# Task prompt
Could you copy the data that follows exactly as written, but drop the pictures?

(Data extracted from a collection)

[Start of Attachment]

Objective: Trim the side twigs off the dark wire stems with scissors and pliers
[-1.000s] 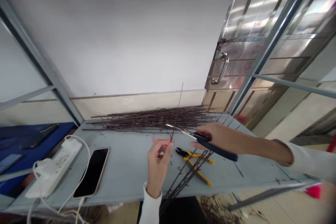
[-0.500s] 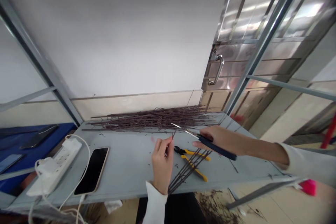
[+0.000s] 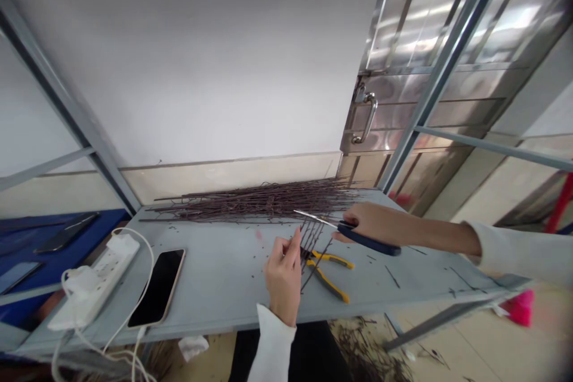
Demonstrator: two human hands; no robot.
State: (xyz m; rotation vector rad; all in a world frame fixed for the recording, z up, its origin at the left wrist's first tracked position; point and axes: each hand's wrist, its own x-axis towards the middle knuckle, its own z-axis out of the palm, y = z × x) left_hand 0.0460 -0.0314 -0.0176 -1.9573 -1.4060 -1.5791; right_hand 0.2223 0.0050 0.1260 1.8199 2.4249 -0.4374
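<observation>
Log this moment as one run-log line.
left hand: pinches sticks | right hand: grips scissors, blades near stick tips | table: pliers, pile, phone

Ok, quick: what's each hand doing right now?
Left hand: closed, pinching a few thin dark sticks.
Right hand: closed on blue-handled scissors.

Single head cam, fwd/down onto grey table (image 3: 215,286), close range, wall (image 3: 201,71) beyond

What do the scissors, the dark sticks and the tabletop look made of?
Scissors: shiny, bright blades, likely steel; dark blue matte handles, probably plastic. Sticks: thin, stiff, dull purplish-brown, perhaps coated wire or dried stems. Tabletop: smooth, matte grey, painted metal or laminate.
</observation>
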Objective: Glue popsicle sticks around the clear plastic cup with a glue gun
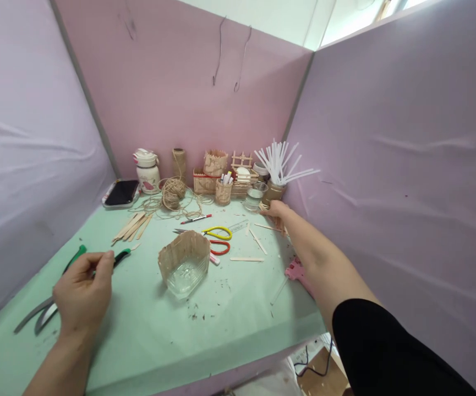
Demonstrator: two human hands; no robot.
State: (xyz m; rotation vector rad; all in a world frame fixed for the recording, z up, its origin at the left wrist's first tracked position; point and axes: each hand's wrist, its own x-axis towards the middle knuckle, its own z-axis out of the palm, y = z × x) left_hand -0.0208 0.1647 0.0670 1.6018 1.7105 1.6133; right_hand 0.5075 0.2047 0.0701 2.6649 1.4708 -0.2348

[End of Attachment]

# Finished exercise
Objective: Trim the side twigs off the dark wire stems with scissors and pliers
[-1.000s] 
[-0.500s] 
[+0.000s] 
Demonstrator: two human hands; no robot.
State: (xyz m; rotation vector rad; all in a world frame fixed for the recording, z up, its origin at the left wrist's first tracked position; point and axes: each hand's wrist, its own x-axis towards the middle knuckle, its own z-axis out of the palm, y = z × x) left_hand 0.0460 -0.0314 -0.0176 -1.9573 -1.4060 -1.5791; right_hand 0.2223 0.0050 0.1260 1.8199 2.4249 -0.4374
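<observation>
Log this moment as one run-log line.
left hand: pinches sticks | right hand: grips scissors, blades near stick tips | table: pliers, pile, phone

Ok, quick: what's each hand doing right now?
Left hand: closed, pinching a few thin dark sticks.
Right hand: closed on blue-handled scissors.

Single head cam, fwd/down onto grey table (image 3: 215,286), close range, wall (image 3: 201,71) beyond

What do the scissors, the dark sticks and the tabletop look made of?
Scissors: shiny, bright blades, likely steel; dark blue matte handles, probably plastic. Sticks: thin, stiff, dull purplish-brown, perhaps coated wire or dried stems. Tabletop: smooth, matte grey, painted metal or laminate.
</observation>
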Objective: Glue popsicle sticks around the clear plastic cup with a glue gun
Demonstrator: two human hands; no robot.
State: (xyz m; rotation vector rad; all in a world frame fixed for the recording, z up, its origin at the left wrist's first tracked position; point and axes: each hand's wrist, its own x-axis towards the middle knuckle, its own z-axis out of the palm, y = z × x) left_hand -0.0208 0.1647 0.0670 1.6018 1.7105 1.6133; right_hand 0.5075 0.2047 0.0701 2.6649 1.4708 -0.2348

This exercise has been completed.